[Activity] Starting with the line that contains "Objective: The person" and stopping after the line that contains "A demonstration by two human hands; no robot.", return each line below exactly as written, with no others.

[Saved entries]
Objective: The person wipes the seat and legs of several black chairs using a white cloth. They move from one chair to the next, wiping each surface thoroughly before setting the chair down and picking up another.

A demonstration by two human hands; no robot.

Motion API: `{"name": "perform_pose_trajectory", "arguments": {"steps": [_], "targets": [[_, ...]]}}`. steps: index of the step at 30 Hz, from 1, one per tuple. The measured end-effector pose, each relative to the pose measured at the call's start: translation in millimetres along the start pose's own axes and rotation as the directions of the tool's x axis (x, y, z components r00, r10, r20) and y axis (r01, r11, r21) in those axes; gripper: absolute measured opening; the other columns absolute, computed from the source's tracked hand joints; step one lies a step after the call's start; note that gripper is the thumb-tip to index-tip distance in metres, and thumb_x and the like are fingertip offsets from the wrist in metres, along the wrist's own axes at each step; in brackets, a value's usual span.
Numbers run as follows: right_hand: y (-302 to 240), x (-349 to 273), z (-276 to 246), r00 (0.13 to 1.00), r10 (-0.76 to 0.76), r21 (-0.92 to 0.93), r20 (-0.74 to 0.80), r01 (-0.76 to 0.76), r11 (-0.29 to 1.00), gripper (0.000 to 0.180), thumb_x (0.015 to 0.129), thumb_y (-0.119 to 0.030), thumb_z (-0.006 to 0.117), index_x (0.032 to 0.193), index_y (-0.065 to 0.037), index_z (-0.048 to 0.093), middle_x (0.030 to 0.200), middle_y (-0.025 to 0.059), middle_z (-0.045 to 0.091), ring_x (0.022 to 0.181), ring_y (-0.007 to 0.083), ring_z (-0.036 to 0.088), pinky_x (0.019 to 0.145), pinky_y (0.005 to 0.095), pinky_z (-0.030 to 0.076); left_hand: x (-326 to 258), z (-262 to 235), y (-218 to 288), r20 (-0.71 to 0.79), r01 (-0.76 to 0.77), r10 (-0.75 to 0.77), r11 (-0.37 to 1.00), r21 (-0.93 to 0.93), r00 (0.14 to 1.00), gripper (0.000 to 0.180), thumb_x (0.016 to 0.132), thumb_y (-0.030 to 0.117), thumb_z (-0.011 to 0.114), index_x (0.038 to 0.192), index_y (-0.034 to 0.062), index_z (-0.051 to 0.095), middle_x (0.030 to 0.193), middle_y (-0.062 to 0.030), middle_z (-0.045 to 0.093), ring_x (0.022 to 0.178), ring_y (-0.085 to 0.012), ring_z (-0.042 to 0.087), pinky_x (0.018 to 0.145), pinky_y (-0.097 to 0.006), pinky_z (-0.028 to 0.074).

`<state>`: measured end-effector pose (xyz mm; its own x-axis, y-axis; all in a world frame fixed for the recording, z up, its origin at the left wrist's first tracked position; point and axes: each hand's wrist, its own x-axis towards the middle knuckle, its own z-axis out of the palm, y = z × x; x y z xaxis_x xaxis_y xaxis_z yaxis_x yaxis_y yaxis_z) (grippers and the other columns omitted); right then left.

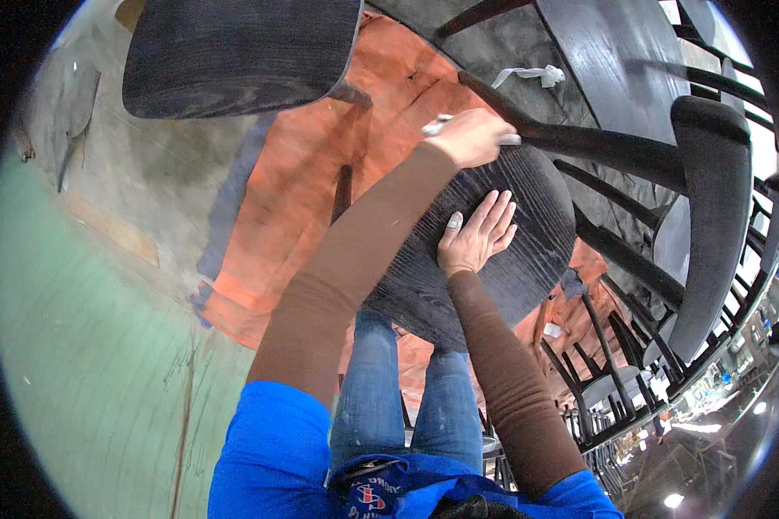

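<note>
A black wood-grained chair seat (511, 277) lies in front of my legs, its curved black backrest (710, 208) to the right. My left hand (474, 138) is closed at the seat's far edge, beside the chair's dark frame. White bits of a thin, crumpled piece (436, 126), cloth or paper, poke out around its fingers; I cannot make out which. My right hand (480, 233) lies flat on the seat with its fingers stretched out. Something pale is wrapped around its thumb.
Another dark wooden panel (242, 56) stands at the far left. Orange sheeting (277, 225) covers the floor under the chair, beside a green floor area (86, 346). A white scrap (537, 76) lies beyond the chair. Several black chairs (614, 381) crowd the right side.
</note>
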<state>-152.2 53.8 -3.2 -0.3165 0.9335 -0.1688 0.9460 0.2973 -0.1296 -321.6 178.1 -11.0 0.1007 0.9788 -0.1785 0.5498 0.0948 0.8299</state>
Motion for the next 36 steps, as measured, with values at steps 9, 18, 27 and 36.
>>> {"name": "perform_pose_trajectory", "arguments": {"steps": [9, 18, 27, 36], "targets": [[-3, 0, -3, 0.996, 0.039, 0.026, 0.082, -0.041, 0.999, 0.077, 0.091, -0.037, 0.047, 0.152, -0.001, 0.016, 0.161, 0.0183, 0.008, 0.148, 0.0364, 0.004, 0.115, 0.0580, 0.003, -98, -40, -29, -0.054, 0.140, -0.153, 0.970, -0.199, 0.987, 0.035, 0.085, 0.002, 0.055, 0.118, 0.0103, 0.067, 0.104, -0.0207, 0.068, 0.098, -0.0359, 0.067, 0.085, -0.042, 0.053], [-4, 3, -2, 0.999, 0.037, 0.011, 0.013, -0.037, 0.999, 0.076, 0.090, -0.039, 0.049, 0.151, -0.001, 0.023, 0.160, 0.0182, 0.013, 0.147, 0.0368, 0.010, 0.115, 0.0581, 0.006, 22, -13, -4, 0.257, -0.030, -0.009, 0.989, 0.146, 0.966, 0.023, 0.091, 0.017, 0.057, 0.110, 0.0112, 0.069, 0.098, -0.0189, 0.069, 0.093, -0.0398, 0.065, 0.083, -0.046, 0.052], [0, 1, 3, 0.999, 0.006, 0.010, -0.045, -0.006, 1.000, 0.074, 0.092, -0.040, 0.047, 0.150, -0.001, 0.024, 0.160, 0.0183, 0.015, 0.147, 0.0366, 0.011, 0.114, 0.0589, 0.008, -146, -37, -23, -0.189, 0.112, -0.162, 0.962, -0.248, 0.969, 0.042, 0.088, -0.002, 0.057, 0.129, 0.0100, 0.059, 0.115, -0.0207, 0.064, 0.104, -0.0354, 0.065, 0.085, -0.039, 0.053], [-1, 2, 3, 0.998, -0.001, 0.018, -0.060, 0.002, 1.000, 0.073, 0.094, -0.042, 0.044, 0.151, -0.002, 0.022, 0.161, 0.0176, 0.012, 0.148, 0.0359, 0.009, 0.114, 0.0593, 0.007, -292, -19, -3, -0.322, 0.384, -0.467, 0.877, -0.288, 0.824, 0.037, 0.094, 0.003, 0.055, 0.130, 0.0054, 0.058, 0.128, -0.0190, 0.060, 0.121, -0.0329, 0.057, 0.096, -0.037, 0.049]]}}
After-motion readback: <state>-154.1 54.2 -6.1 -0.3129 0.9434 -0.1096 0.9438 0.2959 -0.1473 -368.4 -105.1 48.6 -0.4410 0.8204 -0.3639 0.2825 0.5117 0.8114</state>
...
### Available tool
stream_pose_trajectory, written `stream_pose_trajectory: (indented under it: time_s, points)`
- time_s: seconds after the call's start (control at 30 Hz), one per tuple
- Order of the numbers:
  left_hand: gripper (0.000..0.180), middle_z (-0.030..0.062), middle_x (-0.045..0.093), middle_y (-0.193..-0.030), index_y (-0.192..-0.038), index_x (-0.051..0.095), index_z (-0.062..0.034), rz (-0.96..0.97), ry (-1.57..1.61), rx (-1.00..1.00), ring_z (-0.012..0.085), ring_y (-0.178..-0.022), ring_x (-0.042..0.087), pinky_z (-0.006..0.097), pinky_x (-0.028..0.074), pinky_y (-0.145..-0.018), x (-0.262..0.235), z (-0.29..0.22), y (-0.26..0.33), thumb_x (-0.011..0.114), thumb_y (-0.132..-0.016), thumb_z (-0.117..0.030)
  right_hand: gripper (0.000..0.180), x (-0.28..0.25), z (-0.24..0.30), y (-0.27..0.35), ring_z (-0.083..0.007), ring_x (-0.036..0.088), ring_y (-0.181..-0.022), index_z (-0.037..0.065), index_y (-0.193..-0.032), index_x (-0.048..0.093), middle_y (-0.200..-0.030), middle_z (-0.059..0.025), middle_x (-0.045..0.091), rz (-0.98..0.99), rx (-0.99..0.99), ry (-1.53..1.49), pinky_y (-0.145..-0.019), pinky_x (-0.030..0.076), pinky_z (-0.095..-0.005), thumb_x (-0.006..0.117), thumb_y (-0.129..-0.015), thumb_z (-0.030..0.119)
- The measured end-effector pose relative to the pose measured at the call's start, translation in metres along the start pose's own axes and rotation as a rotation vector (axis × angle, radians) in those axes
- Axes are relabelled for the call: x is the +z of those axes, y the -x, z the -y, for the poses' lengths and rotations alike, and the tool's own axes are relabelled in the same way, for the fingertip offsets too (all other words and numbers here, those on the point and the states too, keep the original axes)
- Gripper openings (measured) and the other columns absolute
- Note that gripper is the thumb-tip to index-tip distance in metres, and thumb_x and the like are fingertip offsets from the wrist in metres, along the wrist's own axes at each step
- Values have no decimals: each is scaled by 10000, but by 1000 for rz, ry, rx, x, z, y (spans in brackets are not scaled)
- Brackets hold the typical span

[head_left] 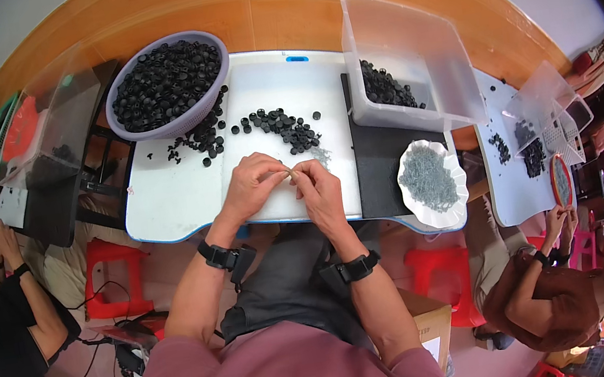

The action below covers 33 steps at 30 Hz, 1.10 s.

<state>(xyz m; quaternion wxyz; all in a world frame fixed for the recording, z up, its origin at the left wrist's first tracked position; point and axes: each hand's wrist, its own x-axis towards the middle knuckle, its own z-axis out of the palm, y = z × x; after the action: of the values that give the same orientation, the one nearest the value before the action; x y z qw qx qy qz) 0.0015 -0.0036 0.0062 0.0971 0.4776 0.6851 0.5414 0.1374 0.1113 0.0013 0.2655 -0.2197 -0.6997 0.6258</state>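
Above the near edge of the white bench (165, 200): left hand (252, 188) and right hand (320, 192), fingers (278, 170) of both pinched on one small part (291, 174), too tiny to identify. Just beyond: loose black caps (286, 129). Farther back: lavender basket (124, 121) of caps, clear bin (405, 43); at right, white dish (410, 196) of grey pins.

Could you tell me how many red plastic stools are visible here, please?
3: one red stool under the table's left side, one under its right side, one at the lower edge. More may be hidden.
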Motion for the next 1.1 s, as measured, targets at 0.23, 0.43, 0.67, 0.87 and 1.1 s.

[Exercise result]
Objective: The person wipes the seat and legs of several black chairs using a white cloth. They move from one chair to the next, wiping each surface thoroughly before setting the chair down and picking up another.

A demonstration by two human hands; no robot.

This exercise has been answered in full.